The new Presto ORC reader is a significant improvement over the old Hive-based ORC reader and the RCFile-binary reader. On top of that, we’ve seen massive speedups with the new lazy reads and predicate pushdown features. With the reader fully integrated into Presto, we saw a number of improvements with terabyte-scale ZLIB compressed tables:
- 2-4x wall time and CPU time speedup over the old Hive-based ORC reader
- 2-4x wall time and CPU time speedup over the RCFile-binary reader
- 1.3-5.8x wall time speedup (and comparable CPU time) over Impala Parquet
- Large speedup (4x+) when lazy reads are utilized
- Substantial speedup (30x+) when predicate pushdown is utilized
Will you see this speedup in your queries? As any good engineer will tell you, it depends. The queries in this test are carefully crafted to stress the reader as much as possible. A query bounded by client bandwidth (for example, SELECT FROM table ) or a computation-bound query (lots of regular expressions or JSON extraction) will see little to no speedup. What the new code does is open up a lot of CPU headroom for the main computation of the query, which generally results in quicker queries or more concurrency in your warehouse.
The Presto ORC reader is available in open source, and it’s being used at Facebook, showing good results.

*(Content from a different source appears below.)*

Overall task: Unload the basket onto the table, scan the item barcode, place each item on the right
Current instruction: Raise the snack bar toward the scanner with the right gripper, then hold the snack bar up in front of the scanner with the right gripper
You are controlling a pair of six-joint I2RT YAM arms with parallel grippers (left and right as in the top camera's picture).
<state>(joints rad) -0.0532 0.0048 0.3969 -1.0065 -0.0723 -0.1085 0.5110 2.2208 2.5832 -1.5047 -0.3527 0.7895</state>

Try it out and tell us what you think.
Appendix: Test cluster configuration
We have a 14-machine cluster, each containing:
- CPU: Dual 8-core Intel Xeon CPU (32 Hyper-Threads), E5-2660 @ 2.20GHz
- Memory: 64 GB
- Disk: 15 x 3 TB (JBOD configuration)
- Network: 10 gigabit with full bandwidth between machines
CDH 5.2.1 (HDFS, Hive, Metastore)
CentOS 6.3 (Operating System)